* _YOUR OBJECTIVE_:
From the data below, return the exact lines starting at the line containing "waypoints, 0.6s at" and ending at the line containing "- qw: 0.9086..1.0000", both included, and nothing else.

* _MATERIAL PROVIDED_:
________________

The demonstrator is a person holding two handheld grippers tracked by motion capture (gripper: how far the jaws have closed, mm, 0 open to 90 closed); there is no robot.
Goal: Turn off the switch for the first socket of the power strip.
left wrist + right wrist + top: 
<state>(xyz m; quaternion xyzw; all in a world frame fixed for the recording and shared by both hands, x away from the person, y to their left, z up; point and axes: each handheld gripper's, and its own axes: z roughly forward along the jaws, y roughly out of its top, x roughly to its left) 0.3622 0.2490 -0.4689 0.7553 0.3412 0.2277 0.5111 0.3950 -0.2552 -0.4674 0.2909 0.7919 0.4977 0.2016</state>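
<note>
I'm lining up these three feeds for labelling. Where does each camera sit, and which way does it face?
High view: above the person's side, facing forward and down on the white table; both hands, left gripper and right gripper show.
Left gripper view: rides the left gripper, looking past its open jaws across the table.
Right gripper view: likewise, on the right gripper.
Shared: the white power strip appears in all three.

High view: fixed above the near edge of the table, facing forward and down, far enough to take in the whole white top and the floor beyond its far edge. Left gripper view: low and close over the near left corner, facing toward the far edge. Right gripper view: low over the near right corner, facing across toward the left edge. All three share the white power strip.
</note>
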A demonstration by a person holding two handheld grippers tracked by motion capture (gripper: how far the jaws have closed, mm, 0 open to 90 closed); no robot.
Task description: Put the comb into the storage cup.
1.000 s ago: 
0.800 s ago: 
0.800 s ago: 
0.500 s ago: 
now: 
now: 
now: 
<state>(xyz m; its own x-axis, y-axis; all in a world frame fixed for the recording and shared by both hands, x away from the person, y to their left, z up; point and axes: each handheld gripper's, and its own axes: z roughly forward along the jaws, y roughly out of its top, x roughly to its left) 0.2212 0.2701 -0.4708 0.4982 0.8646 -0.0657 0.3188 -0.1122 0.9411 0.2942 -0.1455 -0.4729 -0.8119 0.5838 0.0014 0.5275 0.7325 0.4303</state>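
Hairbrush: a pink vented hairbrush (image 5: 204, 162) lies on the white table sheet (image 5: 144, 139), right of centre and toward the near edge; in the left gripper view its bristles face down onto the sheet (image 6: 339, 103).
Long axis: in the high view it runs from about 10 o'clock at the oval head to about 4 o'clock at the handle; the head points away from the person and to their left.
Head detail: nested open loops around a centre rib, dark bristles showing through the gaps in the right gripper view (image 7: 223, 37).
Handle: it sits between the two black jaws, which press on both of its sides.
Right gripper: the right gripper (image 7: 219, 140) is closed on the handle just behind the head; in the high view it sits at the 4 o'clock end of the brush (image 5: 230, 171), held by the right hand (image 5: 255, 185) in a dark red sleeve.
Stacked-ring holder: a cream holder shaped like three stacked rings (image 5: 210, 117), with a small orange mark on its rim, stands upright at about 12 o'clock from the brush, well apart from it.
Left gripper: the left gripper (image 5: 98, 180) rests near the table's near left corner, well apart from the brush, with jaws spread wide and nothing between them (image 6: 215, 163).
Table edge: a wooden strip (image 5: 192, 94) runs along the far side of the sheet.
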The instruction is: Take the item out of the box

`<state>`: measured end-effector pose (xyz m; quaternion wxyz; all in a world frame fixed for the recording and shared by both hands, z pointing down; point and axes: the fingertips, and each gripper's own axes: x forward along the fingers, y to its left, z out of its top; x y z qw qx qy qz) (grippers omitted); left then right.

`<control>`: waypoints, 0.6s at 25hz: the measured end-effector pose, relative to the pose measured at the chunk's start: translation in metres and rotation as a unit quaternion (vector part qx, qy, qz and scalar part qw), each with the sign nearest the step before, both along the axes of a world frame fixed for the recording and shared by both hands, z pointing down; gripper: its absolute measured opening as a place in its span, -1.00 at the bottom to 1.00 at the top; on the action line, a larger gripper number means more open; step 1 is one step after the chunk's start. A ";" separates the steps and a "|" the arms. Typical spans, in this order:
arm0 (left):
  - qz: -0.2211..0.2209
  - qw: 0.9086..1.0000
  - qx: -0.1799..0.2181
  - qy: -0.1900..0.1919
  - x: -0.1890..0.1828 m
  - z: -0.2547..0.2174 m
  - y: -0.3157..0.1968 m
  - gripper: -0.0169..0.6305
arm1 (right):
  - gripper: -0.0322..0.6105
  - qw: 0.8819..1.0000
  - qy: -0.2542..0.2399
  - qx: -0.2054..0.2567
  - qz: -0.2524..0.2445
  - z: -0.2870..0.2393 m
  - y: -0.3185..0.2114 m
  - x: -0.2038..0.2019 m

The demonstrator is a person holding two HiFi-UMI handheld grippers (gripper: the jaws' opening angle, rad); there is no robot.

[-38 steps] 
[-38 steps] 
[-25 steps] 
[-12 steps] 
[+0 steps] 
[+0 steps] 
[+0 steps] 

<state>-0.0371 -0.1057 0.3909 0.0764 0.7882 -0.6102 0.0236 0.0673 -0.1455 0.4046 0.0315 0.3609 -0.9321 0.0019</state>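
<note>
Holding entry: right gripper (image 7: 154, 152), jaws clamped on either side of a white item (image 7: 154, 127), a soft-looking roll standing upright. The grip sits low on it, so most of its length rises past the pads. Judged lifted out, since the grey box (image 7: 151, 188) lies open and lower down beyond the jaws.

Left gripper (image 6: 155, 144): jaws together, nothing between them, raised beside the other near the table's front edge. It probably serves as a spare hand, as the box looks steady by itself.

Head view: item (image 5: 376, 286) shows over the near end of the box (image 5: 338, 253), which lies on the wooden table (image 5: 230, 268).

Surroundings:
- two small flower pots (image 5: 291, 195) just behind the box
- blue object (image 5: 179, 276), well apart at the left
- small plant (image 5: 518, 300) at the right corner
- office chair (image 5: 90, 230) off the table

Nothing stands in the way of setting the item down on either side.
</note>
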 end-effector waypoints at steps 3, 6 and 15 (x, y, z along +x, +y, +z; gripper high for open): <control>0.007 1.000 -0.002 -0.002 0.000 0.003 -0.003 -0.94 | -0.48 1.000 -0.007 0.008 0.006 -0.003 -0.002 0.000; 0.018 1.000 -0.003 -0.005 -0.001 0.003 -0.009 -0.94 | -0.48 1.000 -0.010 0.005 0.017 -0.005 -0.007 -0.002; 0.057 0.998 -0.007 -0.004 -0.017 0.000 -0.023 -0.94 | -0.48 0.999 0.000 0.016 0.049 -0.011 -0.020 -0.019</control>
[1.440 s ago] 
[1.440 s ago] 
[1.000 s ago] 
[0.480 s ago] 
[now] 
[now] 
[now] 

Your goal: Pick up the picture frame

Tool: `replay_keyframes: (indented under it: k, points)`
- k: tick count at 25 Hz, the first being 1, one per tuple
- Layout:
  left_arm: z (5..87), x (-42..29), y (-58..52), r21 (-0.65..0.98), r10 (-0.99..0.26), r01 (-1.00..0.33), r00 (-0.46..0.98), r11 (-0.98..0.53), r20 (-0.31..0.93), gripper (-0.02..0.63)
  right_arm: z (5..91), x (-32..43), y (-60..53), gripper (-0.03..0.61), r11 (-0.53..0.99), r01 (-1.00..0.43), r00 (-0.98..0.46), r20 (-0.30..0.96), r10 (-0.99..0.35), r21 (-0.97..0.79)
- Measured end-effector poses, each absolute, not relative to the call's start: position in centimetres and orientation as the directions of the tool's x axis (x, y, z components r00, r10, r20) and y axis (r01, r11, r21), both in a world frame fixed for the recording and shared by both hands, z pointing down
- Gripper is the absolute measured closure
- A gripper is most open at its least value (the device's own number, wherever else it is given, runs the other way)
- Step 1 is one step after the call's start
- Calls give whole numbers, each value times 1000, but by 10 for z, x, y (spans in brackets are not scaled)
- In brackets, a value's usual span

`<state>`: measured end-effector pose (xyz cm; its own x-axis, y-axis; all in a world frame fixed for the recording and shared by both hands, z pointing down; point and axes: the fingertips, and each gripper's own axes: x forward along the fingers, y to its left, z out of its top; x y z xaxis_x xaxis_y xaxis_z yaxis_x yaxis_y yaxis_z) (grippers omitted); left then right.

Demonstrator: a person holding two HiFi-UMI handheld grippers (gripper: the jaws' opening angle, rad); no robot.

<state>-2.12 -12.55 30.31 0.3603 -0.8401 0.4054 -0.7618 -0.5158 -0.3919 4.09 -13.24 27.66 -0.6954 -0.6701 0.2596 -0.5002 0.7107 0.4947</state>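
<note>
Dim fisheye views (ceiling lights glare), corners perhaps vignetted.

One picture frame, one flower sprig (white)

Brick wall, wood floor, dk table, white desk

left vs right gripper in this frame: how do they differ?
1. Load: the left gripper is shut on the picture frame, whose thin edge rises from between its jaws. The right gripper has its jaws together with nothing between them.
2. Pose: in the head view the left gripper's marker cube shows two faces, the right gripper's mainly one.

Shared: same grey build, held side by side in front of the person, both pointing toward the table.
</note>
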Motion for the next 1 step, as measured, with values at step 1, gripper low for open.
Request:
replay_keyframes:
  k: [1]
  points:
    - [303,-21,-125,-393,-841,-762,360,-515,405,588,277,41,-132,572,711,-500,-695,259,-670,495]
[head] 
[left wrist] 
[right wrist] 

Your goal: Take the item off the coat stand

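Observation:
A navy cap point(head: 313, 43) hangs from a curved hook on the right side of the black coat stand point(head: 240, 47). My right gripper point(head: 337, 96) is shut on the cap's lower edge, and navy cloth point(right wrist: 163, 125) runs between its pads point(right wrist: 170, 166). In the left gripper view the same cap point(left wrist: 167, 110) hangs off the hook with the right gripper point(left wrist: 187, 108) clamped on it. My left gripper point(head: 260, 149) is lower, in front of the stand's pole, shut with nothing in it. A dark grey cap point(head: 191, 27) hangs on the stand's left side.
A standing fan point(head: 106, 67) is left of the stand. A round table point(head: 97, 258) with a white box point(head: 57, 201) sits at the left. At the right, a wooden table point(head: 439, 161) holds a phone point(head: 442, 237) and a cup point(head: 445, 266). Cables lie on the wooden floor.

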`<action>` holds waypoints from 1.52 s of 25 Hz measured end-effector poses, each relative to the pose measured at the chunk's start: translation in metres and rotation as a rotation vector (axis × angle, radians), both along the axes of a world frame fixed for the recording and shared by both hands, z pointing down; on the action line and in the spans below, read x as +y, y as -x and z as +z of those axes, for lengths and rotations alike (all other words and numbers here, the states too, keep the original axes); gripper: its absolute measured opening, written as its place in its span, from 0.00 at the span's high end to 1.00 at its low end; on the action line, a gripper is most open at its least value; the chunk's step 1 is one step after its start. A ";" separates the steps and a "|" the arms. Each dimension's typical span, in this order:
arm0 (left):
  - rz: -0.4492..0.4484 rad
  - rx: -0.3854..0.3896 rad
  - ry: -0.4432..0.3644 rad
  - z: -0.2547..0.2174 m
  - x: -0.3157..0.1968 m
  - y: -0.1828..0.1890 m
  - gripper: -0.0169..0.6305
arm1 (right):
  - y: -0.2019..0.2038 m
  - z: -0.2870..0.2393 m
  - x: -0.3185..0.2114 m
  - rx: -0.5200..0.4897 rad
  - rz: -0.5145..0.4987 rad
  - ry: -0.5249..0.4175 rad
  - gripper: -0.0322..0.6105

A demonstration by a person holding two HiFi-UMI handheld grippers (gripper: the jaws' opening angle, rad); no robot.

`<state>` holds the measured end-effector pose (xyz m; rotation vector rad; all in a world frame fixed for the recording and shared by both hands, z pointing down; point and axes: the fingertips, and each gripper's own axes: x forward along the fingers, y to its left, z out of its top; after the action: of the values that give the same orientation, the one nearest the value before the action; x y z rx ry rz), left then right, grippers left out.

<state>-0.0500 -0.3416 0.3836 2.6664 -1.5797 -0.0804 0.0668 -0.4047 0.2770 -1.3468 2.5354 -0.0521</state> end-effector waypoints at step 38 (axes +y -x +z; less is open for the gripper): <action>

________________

* _RESPONSE AREA_:
`<control>`: waypoints, 0.6s at 25hz: the measured end-effector pose, relative to the pose measured at the chunk's start: translation in metres and rotation as a unit quaternion (vector part qx, qy, qz and scalar part qw), each with the sign nearest the step before, both along the axes of a world frame fixed for the recording and shared by both hands, z pointing down; gripper: its absolute measured opening as a place in its span, -1.00 at the bottom to 1.00 at the top; on the action line, a larger gripper number means more open; step 1 is one step after the chunk's start. A ";" separates the steps and a "|" the arms. Typical spans, in this order:
arm0 (left):
  - qz: -0.2211..0.2209
  - qw: 0.9086..1.0000

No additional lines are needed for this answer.